2.6.6.4. Que comprendre ?

Selon Rousseau, il y aurait donc, dans la musique française deux orientations fort différentes. Celle qu'il reconnaît et à laquelle il s'identifie (avant son altercation avec Rameau) correspond à ce que nous avons nommé musique arcadienne et s'oppose à la « froide » musique italienne. Il y a une autre orientation de la musique française que Rousseau met en pièces après son conflit avec Rameau et dont ce dernier est le représentant le plus remarquable ; cette orientation tendrait, selon lui, à produire une musique glaciale, pompeuse, presque inhumaine, et Rousseau campe, en vis à vis, une musique italienne proche de l'auditeur et bien susceptible de l'émouvoir, qui aurait ses préférences.

Bien qu'écrit en 1752, plusieurs années après que Rousseau se soit déclaré en faveur de la musique italienne, Le Devin du village, qui est l'œuvre musicale la plus notable de notre auteur, est très proche d'une musique arcadienne simple, naïve, faisant appel aux sentiments et non à la science musicale. « L'œuvre vaut par sa fraîcheur, sa grâce rustique et sa naïveté, mises à la mode par les bergeries » 1 .

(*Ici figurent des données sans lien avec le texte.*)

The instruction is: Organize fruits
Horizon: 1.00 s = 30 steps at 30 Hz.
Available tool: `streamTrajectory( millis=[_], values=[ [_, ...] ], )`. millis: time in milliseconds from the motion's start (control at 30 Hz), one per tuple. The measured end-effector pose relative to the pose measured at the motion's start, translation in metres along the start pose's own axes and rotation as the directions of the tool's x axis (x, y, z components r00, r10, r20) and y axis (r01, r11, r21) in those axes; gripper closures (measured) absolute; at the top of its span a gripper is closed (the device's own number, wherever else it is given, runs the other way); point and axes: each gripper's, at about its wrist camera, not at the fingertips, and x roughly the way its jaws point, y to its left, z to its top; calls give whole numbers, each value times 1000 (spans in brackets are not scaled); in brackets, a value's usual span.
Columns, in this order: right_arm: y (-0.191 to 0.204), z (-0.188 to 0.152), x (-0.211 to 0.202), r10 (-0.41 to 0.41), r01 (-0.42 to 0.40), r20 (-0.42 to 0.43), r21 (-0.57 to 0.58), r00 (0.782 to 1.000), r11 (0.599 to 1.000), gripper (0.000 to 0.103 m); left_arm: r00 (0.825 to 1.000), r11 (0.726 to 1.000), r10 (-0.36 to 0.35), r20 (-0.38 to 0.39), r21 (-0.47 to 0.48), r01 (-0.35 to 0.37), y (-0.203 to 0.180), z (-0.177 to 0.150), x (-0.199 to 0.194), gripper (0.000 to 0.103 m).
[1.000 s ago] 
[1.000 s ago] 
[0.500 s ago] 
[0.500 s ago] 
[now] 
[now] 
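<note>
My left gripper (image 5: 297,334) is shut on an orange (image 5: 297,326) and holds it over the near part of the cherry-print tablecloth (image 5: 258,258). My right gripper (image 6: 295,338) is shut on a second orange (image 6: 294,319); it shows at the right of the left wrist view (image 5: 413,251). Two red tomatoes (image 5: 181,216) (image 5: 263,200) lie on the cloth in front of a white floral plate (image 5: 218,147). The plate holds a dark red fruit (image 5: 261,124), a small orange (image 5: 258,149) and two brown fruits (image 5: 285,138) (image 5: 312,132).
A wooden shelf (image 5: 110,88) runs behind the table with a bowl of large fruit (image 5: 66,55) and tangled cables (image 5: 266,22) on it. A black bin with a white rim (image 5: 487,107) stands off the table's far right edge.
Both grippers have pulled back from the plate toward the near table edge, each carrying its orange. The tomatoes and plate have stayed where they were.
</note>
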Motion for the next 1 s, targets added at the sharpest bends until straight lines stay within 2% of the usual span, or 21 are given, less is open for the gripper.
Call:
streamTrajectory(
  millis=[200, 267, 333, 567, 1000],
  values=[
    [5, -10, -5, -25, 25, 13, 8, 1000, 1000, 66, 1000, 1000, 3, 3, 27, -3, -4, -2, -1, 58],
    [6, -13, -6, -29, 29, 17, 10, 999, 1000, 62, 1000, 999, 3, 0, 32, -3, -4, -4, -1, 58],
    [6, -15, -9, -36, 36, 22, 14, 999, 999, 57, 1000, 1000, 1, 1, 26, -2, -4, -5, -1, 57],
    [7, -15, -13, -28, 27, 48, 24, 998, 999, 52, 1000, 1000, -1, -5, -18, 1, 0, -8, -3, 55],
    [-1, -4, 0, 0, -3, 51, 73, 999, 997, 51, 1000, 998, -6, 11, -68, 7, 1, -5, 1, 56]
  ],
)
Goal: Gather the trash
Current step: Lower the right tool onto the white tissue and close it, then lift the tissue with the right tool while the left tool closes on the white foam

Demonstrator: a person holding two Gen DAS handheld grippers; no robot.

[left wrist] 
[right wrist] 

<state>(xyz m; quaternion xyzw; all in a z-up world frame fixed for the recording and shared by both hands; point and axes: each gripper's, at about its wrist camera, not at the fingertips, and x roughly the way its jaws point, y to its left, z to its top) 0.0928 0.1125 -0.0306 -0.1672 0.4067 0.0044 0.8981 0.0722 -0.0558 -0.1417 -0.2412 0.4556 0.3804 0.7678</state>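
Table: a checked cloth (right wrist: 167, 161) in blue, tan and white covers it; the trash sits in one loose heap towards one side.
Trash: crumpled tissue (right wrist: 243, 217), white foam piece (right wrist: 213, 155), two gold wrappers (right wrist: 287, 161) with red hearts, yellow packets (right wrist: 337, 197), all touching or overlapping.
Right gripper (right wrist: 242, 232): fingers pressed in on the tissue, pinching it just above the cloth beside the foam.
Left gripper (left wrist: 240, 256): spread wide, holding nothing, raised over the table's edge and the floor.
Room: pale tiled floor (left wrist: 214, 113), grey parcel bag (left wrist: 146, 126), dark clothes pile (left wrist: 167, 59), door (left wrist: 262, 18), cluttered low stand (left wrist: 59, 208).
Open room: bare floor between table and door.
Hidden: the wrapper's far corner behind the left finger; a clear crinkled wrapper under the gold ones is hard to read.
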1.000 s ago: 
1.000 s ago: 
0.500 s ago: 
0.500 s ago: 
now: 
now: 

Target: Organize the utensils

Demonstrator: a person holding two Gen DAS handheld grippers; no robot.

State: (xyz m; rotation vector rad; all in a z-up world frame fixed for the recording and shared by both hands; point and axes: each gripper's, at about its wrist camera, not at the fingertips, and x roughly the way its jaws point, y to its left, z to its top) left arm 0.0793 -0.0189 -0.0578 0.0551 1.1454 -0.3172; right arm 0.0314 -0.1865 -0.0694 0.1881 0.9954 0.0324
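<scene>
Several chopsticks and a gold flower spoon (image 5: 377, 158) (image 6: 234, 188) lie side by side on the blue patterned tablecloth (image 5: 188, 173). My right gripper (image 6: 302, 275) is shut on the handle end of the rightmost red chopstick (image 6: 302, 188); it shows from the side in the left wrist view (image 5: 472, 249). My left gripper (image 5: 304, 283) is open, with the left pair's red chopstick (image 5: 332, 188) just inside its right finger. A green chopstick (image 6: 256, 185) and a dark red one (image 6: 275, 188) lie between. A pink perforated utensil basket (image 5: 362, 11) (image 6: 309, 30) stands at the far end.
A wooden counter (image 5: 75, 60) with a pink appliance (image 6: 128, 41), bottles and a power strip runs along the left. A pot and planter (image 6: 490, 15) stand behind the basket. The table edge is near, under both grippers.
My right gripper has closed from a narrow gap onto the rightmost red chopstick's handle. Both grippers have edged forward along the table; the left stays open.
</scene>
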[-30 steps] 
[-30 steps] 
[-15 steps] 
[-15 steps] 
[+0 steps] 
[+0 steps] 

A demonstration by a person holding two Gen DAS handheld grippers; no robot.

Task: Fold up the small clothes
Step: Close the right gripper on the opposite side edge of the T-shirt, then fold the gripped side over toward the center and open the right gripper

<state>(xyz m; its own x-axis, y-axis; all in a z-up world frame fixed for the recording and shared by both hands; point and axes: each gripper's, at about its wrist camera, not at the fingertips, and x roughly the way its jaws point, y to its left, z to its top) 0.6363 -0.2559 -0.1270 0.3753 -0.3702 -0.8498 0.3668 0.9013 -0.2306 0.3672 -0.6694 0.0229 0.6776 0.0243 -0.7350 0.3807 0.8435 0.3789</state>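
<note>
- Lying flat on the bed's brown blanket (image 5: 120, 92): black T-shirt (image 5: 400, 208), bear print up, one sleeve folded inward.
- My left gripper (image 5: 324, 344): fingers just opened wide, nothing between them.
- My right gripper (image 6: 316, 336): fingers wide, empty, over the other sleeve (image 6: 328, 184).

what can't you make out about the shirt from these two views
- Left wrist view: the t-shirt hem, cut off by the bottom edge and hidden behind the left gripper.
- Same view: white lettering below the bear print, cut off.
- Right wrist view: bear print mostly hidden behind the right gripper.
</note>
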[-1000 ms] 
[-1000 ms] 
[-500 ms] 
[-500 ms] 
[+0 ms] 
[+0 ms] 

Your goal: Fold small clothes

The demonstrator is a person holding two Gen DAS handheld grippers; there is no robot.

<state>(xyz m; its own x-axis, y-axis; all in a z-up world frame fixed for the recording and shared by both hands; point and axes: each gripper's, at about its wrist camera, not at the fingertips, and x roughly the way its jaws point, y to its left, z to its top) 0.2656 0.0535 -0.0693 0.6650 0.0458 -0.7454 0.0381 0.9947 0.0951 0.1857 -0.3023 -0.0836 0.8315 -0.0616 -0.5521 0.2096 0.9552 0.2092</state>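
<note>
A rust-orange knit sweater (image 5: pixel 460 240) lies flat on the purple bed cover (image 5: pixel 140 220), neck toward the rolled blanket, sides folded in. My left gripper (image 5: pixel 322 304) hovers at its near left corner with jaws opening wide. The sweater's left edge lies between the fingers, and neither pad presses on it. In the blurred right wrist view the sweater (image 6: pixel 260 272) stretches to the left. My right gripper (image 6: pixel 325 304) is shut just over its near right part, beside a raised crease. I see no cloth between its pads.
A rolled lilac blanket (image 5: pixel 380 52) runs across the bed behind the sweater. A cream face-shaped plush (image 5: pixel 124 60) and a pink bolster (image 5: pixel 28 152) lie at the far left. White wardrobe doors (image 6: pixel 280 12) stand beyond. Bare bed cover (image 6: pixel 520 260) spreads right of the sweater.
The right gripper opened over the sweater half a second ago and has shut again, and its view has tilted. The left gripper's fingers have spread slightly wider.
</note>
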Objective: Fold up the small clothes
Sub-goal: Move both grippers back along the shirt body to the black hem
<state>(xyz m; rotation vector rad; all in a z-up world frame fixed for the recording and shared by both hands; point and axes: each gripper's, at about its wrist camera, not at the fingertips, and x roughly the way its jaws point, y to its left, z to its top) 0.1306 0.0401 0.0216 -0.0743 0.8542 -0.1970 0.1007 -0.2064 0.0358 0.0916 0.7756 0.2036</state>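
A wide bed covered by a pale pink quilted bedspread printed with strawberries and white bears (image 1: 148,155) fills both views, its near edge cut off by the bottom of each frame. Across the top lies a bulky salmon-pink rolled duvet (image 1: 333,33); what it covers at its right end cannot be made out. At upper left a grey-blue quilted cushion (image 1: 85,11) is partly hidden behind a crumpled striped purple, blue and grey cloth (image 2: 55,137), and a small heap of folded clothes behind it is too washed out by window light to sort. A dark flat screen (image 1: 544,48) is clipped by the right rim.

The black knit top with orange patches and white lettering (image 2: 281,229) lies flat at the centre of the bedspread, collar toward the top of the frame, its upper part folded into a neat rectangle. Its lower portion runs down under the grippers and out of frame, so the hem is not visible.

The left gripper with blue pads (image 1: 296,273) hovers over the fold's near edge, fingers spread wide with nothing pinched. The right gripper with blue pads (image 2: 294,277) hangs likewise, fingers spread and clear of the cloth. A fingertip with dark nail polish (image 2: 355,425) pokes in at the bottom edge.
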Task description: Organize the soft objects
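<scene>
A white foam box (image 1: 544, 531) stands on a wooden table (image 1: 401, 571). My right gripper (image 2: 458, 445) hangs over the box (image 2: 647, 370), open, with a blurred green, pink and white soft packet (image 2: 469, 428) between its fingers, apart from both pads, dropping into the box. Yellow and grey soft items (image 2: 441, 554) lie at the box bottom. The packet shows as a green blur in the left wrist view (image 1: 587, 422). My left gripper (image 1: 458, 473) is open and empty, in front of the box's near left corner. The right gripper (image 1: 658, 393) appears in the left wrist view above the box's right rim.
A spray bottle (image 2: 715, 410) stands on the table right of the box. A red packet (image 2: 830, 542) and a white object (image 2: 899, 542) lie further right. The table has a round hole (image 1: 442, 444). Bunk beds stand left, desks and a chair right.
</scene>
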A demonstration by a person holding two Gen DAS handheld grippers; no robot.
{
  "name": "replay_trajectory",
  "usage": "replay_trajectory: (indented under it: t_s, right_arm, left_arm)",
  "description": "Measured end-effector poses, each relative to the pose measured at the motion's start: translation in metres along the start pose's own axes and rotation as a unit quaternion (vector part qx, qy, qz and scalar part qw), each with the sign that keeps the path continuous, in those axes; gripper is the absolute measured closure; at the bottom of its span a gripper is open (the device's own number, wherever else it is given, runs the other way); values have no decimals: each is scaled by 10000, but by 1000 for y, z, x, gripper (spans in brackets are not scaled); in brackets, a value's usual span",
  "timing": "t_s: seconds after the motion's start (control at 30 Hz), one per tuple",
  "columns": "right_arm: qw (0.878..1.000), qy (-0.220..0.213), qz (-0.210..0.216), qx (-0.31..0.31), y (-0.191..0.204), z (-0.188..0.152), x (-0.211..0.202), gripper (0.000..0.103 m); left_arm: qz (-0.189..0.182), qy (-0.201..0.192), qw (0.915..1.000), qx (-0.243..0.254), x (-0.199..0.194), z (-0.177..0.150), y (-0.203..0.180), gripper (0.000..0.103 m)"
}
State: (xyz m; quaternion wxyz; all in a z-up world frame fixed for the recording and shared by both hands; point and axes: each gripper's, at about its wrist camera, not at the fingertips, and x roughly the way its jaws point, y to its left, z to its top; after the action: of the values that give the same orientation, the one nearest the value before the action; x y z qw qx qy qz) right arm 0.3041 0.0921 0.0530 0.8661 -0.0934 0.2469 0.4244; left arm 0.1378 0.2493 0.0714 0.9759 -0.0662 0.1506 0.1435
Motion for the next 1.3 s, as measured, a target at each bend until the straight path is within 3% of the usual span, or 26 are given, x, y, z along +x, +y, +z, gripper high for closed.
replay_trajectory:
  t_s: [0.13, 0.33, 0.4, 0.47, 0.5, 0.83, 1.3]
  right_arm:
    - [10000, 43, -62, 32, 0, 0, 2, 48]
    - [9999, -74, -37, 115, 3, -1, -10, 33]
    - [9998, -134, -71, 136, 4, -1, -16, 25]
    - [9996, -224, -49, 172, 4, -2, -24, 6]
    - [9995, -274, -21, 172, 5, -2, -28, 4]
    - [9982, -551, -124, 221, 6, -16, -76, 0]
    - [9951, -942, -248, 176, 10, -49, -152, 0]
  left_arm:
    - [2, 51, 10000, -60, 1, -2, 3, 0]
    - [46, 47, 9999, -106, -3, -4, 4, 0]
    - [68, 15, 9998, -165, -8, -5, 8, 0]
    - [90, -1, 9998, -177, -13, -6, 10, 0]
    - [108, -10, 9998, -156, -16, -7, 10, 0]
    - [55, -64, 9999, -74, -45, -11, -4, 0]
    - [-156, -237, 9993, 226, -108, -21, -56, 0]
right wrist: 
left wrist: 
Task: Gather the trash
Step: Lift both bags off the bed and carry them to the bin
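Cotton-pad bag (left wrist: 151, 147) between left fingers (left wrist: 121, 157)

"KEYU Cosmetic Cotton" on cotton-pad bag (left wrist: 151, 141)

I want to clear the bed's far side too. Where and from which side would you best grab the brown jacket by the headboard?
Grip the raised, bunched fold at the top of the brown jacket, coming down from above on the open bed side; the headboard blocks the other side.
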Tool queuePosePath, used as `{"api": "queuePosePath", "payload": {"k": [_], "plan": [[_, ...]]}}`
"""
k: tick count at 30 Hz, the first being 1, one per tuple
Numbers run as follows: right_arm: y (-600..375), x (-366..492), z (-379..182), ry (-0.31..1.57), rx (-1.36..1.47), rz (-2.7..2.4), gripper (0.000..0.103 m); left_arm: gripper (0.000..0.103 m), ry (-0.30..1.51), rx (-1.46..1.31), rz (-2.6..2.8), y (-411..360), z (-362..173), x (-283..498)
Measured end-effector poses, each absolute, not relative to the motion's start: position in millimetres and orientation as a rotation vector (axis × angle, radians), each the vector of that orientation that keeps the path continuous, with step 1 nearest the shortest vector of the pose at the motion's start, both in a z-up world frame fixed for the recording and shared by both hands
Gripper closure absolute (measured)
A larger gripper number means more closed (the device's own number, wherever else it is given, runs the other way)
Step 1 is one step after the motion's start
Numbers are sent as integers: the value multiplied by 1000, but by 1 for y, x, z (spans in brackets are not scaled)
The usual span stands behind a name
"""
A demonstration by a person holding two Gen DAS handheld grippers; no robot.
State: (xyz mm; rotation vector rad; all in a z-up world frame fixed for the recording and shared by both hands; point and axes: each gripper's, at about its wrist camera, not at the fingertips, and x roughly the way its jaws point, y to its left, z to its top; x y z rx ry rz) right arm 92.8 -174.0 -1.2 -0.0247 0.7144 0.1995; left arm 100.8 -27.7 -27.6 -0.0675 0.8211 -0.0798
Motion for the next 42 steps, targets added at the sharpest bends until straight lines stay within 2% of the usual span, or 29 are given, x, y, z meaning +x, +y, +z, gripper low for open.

On voit le décalage entre les ouvrages sur la musique et les compositions musicales de Jean-Jacques. « M. Rousseau a beau dire, il a fait du chant français sans le vouloir » pense Blainville 2 . Rousseau lui-même partagerait peut-être bien cette opinion quand il écrit : « Je sens combien je vais me nuire à moi-même si l'on compare mon travail à mes règles… Je n'ai fait que de la Musique française et n'aime que l'italienne… » 3 . A risquer prudemment un lien interprétatif faisant appel à l'inconscient, on soulignerait que cette déclaration à tonalité dépressive vient se loger ( ou se cacher) dans un article du Dictionnaire, l'article Copiste ; celui-ci traite d'un sujet bien modeste, par ailleurs sans rapport avec la phrase que nous citons. Mais il nous faut alors nous rappeler que Rousseau « vécut une partie de sa vie grâce à son activité de copiste » 4 , et que justement Rameau l'avait accusé de plagiat (d'avoir « copié ») et lui avait fait subir une interrogation sur ses connaissances musicales… A son tour, à la fin de Lettre sur la Musique Française, Rousseau ne dit-il pas : « Que l'harmonie [dans la musique française dont Rameau est le plus illustre représentant] en est brute, sans expression et sentant uniquement son remplissage d'Ecolier [souligné par nous] » 5 . Ainsi pourrait-on peut-être retrouver dans les écrits, trace d'une blessure ayant produit un bouleversement dans les prises de position « théoriques » de notre auteur.

Notes
1.

LAUNAY, Denise, « Le Devin du village », Dictionnaire de la musique en France au XVII e et XVIII e siècle, (sous la direction de M. Benoit), Paris, Fayard, 1992.

2.

BLAINVILLE, op. cit. p.53.

3.

ROUSSEAU, Jean Jacques, Dictionnaire de musique, Paris, 1768, Fac simile : Genève, Minkoff, 1998, art. « Copiste ».

4.

KINTZLER, Catherine, « Rousseau, Jean-Jacques », Dictionnaire de la musique en France au XVII et XVIII e siècle, (sous la direction de M. Benoit), Paris, Fayard, 1992.

5.

ROUSSEAU, Jean Jacques, Lettre sur la Musique Française, 1753, Œuvres complètes, Tome V, Paris, Gallimard, coll. La Pléiade, 1995, p.328.